**SUPPLIED ENTRIES**.
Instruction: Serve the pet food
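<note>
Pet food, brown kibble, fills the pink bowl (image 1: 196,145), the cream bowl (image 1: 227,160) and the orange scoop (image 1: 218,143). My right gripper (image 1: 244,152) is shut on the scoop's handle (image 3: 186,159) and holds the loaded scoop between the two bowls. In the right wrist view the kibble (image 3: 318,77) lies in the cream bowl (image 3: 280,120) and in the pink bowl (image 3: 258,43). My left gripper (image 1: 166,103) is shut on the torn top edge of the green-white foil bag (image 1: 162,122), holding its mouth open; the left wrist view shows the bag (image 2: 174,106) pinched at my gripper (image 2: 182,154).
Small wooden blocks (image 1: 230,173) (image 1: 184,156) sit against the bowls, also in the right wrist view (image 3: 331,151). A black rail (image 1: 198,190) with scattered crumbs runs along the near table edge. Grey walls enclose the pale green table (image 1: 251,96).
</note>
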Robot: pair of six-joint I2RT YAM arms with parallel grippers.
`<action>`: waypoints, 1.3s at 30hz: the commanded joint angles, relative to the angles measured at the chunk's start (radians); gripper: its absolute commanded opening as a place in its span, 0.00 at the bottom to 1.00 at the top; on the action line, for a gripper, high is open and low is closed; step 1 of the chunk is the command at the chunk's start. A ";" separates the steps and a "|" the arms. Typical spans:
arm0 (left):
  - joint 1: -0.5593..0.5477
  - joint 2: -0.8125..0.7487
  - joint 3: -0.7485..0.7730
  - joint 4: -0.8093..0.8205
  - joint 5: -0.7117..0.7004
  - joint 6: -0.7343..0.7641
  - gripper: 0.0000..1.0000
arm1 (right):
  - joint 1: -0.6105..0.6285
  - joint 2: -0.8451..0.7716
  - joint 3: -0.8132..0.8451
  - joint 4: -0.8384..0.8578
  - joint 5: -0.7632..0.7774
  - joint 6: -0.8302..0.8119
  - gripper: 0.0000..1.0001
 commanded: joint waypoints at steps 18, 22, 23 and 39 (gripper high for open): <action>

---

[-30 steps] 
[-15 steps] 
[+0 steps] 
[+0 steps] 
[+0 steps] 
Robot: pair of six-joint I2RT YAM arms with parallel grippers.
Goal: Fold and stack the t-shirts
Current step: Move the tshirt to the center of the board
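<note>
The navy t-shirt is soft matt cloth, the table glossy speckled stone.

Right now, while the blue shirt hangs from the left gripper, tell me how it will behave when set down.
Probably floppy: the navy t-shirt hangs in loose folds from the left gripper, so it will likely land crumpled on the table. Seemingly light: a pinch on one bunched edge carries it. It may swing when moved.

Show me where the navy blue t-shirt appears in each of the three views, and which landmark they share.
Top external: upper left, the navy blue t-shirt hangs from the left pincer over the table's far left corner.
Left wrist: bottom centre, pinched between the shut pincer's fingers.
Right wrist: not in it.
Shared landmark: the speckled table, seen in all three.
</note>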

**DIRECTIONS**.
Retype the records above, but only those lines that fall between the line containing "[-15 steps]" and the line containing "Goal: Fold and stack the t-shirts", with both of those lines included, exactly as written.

**SOLUTION FOR THIS PROBLEM**.
[-15 steps] 
[+0 steps] 
[+0 steps] 
[+0 steps] 
Robot: pair of six-joint I2RT YAM arms with parallel grippers.
Goal: Fold and stack the t-shirts

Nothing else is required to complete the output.